Vintage look and feel, intimacy and indulgence? Sounds like memory to me and that is indeed where we'll be going. The explorer in this introductory sequence is heading for a particular waterhole. He is haunted by phantom of his wife who speaks to him glumly. He takes his exploration party of locals to the waterhole and jumps in. Next we see a crocodile at night, reptilianly still, described in the explorer's voiceover as melancholy. Is it his reincarnation?
After the titles we move to contemporary Lisbon. Part 1: Paradise Lost.
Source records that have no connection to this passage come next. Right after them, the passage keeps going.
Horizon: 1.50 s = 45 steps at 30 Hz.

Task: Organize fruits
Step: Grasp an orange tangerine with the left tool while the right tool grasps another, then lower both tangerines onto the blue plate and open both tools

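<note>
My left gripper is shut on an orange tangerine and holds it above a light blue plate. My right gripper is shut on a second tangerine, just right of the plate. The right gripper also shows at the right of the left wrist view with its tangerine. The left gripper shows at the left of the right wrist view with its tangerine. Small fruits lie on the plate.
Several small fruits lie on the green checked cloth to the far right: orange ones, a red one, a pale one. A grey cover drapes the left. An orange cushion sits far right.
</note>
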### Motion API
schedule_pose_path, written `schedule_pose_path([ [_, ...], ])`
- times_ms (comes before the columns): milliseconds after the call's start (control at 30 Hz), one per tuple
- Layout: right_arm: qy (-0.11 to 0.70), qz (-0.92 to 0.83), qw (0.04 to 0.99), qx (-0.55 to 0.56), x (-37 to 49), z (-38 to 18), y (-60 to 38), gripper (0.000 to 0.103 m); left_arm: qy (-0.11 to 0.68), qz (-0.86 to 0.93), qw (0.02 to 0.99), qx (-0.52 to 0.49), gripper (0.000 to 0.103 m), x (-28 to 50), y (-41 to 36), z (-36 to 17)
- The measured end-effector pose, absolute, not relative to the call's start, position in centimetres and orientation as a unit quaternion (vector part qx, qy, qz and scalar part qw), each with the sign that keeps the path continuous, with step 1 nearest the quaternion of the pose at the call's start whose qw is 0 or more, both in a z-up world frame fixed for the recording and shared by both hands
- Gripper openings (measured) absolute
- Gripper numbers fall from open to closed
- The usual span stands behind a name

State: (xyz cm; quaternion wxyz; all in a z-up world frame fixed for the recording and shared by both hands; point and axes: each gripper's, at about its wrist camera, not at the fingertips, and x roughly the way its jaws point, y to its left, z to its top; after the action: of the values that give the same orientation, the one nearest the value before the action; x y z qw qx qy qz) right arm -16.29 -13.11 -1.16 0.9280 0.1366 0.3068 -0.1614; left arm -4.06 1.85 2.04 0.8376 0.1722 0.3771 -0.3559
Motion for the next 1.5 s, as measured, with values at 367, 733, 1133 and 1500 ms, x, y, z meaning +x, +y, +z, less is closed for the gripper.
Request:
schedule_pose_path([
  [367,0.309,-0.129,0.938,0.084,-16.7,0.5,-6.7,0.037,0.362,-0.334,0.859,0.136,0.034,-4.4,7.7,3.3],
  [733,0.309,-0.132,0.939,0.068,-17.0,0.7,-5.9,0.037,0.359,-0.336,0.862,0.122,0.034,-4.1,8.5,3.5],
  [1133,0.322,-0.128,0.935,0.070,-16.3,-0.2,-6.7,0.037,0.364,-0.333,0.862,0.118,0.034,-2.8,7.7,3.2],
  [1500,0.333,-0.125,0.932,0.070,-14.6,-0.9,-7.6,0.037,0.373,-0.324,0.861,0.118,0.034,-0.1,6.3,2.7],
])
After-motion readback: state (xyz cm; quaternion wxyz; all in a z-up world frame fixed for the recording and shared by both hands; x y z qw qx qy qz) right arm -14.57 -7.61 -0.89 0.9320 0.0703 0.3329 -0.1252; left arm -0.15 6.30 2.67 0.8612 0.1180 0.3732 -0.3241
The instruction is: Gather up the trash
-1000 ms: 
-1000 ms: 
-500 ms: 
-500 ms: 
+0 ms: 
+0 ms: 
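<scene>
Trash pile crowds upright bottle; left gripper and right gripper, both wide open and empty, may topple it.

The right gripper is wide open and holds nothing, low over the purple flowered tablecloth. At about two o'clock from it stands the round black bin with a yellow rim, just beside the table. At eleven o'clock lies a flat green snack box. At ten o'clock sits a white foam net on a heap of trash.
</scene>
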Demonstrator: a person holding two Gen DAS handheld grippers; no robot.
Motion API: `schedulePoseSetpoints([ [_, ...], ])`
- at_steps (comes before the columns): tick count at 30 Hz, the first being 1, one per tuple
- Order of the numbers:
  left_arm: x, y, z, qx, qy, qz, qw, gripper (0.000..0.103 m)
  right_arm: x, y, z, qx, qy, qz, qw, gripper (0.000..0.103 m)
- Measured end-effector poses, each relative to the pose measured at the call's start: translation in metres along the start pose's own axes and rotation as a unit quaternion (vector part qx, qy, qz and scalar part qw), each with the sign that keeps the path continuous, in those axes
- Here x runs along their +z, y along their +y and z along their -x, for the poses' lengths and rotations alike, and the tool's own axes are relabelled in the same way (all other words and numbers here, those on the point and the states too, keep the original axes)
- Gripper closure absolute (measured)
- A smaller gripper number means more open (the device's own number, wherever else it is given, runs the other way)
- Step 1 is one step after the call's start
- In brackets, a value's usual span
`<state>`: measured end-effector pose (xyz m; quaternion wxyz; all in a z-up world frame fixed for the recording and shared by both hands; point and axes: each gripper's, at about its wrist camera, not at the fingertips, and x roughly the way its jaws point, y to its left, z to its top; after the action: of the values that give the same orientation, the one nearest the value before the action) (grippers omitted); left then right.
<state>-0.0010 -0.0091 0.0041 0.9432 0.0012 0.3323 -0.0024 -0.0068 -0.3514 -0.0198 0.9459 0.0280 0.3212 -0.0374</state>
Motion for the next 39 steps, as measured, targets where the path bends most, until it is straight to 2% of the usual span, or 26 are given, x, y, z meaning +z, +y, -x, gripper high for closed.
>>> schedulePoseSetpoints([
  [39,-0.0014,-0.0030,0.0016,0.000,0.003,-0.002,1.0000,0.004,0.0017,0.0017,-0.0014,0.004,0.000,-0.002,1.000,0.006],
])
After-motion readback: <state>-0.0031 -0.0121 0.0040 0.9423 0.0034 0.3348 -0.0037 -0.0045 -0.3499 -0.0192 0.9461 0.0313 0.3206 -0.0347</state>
Middle aged Pilar mixes the leisure of her days (we first see her at the cinema) with acts of conscience and kindness, joining protests, offering accomodation to overseas students, and prays for all who concern her. A retiree, she finds her days thanklessly lonely but moves through them with a visibly tiring resiliance.
She worries about the old lady in the next apartment, Aurora, whose slight battiness (variously praising and defaming her live-in maid, Santa) is tempered by an active imagination. She speaks of days in Africa in what sounds like whimsy and wishfulness at once and tells brilliantly of the dream that led her to gamble most of her savings away. When Pilar only incompletely succeeds in offering Aurora help she applies to the taciturn Santa for help with a success that only the very patient would recognise. Circumstances lead to Pilar tracking down a man from Aurora's past whose recollections prove the stories of Africa and tell of forbidden love between the man and Aurora.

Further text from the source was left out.